Facebook. Brings me full circle. Ugh. Stupid Facebook. Part of me wants to ditch Facebook World completely. I still may, but not quite yet. I’m thankful for the people I am connected to, whether we interact much, or not. I hop on and hop off, reading, “liking,” and commenting. Sometimes saying too much. I’m me. It’s how I’m made. Typing forums are dangerous for me because words have a way of pouring out. Honest words, from the heart. I’m not perfect, no where near, never have been, never will be, never was. I’m just a human woman, with the tendency to be a chatterbox. I try to follow my mother’s advice, “If you can’t say anything nice, don’t say anything at all.”
January 25, 2014
I can hear the wind now
I’m tucked in
Blue is in his fleece bed
I have soothing instrumentals on Pandora for zzz’ing
Boys in their rooms
Maybe still reading
The phone rang a bit ago
“No school tomorrow”
Fist pump from the youngest
It was his school that was calling
Phone just buzzed “email”
No school for either son
Due to severe windchill
and single digit temps
Begun before ten
Then a l’il doze
Now it’s after
Z time here
January 22, 2014
began at 9:50p
finished by 10:15p
I am sitting on the ledge.
Hoping, for anybody to come save me.
But they didn’t.
They never came.
Instead, they waited for me to jump.
PoorGirlRichWoman.tumblr.com (via poorgirlrichwoman)

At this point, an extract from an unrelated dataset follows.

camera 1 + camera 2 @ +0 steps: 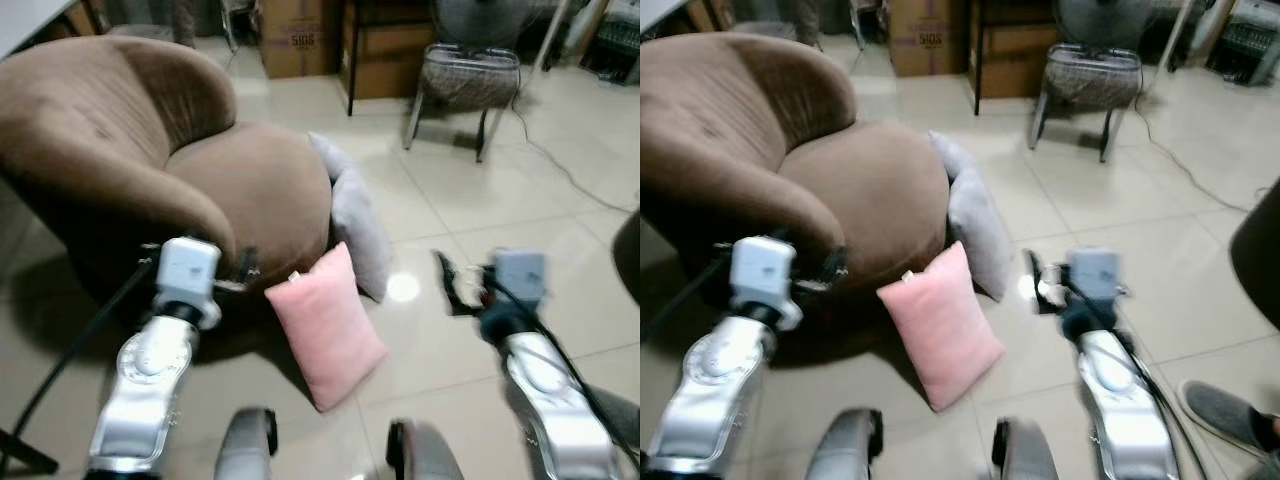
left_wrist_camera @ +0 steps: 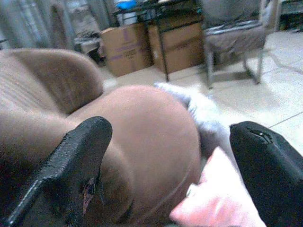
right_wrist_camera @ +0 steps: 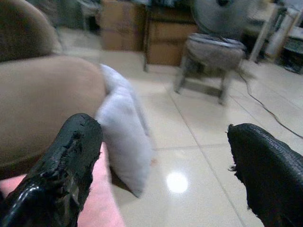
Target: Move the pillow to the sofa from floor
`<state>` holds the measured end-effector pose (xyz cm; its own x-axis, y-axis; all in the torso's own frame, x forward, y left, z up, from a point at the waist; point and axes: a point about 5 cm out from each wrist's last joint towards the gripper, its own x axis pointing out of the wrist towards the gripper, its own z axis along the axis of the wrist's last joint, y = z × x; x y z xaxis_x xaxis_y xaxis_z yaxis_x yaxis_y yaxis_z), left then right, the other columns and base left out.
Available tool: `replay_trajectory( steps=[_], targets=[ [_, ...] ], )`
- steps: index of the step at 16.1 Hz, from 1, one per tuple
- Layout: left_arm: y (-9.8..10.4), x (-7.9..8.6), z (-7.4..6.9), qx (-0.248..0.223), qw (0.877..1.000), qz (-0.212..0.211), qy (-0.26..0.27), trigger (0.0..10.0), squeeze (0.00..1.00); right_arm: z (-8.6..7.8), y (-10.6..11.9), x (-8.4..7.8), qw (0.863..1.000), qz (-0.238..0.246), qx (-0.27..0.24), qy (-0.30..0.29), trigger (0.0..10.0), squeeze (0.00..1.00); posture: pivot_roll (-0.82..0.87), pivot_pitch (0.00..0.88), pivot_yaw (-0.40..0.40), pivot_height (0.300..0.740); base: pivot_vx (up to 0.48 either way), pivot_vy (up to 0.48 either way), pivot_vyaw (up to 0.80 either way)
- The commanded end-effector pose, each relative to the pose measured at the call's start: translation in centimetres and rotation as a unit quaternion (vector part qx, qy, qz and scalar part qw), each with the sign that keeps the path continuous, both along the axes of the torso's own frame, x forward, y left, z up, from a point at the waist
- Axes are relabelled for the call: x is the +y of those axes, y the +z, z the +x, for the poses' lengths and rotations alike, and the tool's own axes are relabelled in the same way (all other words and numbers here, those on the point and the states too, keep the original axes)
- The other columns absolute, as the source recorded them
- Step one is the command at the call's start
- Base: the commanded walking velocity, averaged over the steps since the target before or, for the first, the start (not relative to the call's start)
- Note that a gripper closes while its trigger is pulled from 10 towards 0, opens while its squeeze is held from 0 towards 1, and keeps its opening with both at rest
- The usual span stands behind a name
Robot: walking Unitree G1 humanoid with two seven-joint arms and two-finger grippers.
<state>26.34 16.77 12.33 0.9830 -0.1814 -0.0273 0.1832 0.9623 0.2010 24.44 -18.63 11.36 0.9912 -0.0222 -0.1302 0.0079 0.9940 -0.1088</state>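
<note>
The pink pillow (image 1: 325,325) stands on the tiled floor (image 1: 470,210) at lower centre of your frame, leaning against the brown sofa (image 1: 150,160). A grey pillow (image 1: 358,225) sits just behind it. Your left pincer (image 2: 170,175) hangs left of it, fingers apart; your right pincer (image 3: 165,175) hangs right of it, also apart, holding nothing.

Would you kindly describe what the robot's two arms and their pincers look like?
Both arms are rounded silver metal shells, each carrying a pale grey boxy wrist block. A black cable trails beside each arm. The left pincer and the right pincer each have two thick black fingers with a rough, scuffed, matte surface.
</note>
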Motion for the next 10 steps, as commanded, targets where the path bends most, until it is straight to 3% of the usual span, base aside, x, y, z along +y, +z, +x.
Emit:
replay_trajectory(
  steps=[1,7,10],
  targets=[
    [0.27,1.06,0.03,-0.002,1.000,0.008,0.014,10.0,0.17,0.37,0.46,0.97,1.000,0.007,-0.008,0.016,10.0,0.00,0.03,0.000,0.005,0.621,0.386,0.000,0.00],
    [0.23,1.22,0.19,-0.002,1.000,0.012,0.016,10.0,0.16,0.50,0.43,1.17,1.000,0.008,-0.009,0.018,10.0,0.00,0.03,0.000,0.002,0.621,0.365,0.000,0.00],
    [0.00,1.32,0.31,0.004,1.000,0.017,0.015,10.0,0.14,0.60,0.31,0.93,1.000,0.006,-0.009,0.017,10.0,0.00,0.03,0.000,0.011,0.621,0.000,0.000,0.00]
  ],
)
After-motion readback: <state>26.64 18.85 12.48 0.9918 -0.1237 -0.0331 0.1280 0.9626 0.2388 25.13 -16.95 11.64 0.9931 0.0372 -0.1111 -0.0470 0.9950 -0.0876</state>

That is when you decide you just needed some quiet time and a bird’s eye view to give you a new perspective. Things aren’t as dire and dark as they momentarily appeared. You already have the courage, strength and stamina to save yourself. You are brave and strong. There is a beacon of hope within that nothing can snuff out. It is time to begin again, soaring like an eagle. You discover you prefer this sky high view, closer to the clouds. Birds of a feather flock together. I’ll meet you in the air. *chirp*
Suicide is never the answer. You don’t get to choose your last day. Only God knows when it will be. You have today. Life is a gift. LIVE IT. You are never all alone. The God of the Universe is always as close as a prayer. He is available 24/7. Talk to Him if you can’t bring yourself to phone a friend. Please. I beg you.
January 19, 2014
Week two of Xbox 360 Minecraft lessons from my sons. My youngest boy was my teacher today. He made, “Blow Crap Up World” and taught me how to use TNT. It is kinda fun… I’m grinning after playing for around thirty minutes, before saying, “Enough.” Cooking up some bacon for two sleepyheaded boys for breakfast next. My incentive to learn how to move better, with the foreign feeling controller, was that if I could track and catch him, I could have a dog. I caught him. Hearts appear. Now I have a virtual canine companion too. Cool. Minecraft has a dragon in a dark portal lair. My youngest son slayed him. Proud Mama here. Said aloud, “I’m not an Xbox Girl.” My sons think there is hope for me though. Well, of course there is. I’m A Hope Full Woman for sure. A long time ago, I played Frogger on Atari. I even remember when Pong was cool. Yes. I’m that freaking old, typed with a smile and a bubbling laugh, because at 42 I feel like I’m just getting started. I am.